The ideal marriage is no marriage at all. Think about it…no marriage means no conflicts, no pesky children, no in-laws, less stress, more money for yourself (unless the girl is rich), and no sex being the only downside. That’s something most people can live without. But there are those who would trade it all for a few “fun” hours (or minutes…yeah…um). So, what’s in it for those folks? Well, to make it even close to ideal, both parties of the marriage must be perfect. The in-laws have to be perfect too. Perfect means kind, gentle, loving, caring, and that sort of thing. You have to know how to live with another human being 24 hours a day, 7 days a week for the rest of your pathetic excuse for a life. And you have to be good at it. You have to take care of your spouse when they get sick and start coughing up blood all over you, or when they have a “red flag” day and run around waving a knife and screaming. You’ll have to listen to them blather on about their problems or how their day has gone, even when you really could care less.
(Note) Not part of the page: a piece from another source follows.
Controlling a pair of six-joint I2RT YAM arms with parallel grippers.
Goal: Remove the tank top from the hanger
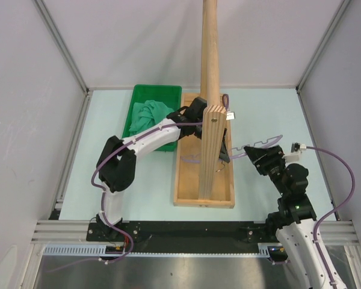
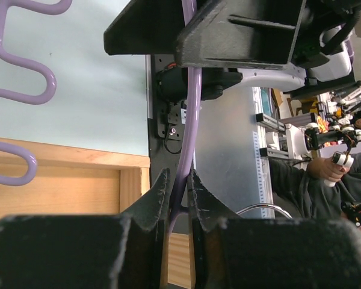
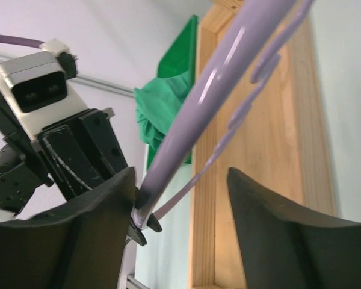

Then you have the spouse wanting kids and the whole marriage thing gets even worse. You have kids who throw up on every furnished item in the house and don’t bother cleaning up after themselves. They’ll stink up the house, require money for food, clothing, movie tickets, and gas. Then they’ll blame all their problems on you. When they go and do something naughty, the cops end up putting a partial blame on you, so you begin to wonder if the kid was right with blaming their problems at you. If you end up not getting a divorce or committing suicide/murder, you’re in an ideal marriage, and I feel sorry for you. Not really, though.